In the listing that follows, find the line with "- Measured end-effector", then copy exactly from it through the line with "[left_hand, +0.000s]", leaving out every picture.

———

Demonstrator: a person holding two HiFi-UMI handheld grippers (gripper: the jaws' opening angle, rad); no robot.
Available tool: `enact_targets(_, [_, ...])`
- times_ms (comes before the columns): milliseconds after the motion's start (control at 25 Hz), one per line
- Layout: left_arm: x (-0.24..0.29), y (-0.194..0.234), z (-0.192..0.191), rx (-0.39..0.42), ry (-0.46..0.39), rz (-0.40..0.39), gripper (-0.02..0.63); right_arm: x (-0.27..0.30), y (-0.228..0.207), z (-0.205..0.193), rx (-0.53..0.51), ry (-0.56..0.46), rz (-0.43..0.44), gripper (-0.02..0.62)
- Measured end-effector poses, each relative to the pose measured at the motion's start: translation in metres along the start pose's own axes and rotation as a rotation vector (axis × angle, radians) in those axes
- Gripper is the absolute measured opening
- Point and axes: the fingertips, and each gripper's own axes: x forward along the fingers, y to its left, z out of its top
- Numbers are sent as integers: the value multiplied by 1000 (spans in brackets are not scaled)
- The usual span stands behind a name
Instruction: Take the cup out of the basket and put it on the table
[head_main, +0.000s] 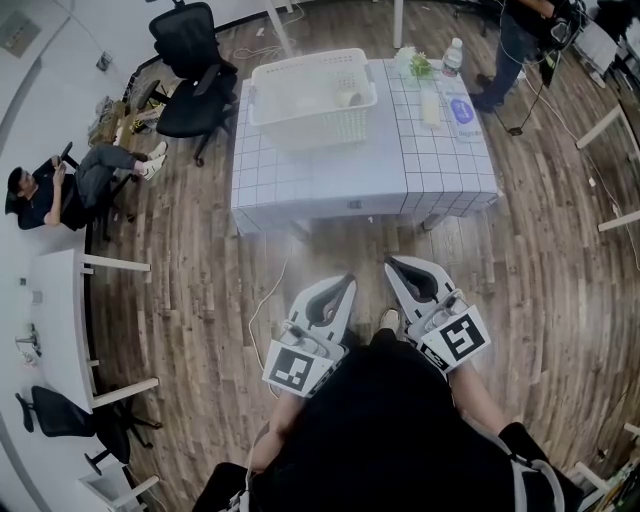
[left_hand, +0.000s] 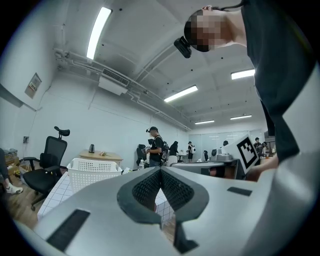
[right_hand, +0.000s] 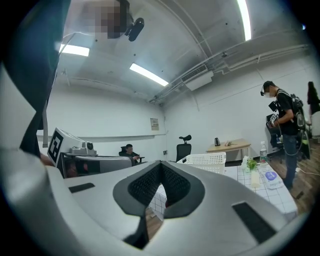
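Closest in, the left gripper (head_main: 347, 282) and the right gripper (head_main: 391, 264) are side by side at the person's front, both clenched tight with nothing between the jaws (each gripper view shows the dark pads meeting tip to tip over bare air). Beneath them runs a wooden plank floor (head_main: 200, 270), with a stretch of it open between the grippers and the table (head_main: 350, 180), which wears a white grid-patterned covering. On the table's far left part sits the white perforated basket (head_main: 300, 125), and the cup (head_main: 349, 98), small and pale, is inside it toward the right wall, well apart from both grippers. Along the table's far right side stand a clear bottle (head_main: 452, 55), a bit of greenery (head_main: 418, 66) and a flat blue-printed item (head_main: 462, 110). Left of the basket a black office chair (head_main: 190, 80) waits on the floor. Off at the left wall a seated person (head_main: 55, 190) is beside a white desk (head_main: 60, 300); at the far right a standing person (head_main: 518, 45) faces away. Overhead, strip lights (left_hand: 98, 31) cross a white ceiling.
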Motion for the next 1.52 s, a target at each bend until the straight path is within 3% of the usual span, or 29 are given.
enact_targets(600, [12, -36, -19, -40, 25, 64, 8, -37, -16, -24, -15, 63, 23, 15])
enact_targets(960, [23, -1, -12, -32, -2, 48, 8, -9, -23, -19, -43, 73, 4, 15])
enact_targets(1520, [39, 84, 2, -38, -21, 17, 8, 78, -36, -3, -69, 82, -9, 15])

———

▸ **OUTPUT FOR THIS TASK**:
- Measured end-effector poses, each relative to the pose measured at the motion's start: translation in metres along the start pose's own axes and rotation as a rotation vector (axis × angle, radians) in those axes
- Gripper is the absolute measured opening
- Point and axes: the fingertips, and each gripper's own axes: x forward along the fingers, y to its left, z out of its top
- Numbers are sent as integers: the value multiplied by 1000 (spans in brackets are not scaled)
- The usual span stands behind a name
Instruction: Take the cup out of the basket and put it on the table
[head_main, +0.000s] 
[left_hand, +0.000s] 

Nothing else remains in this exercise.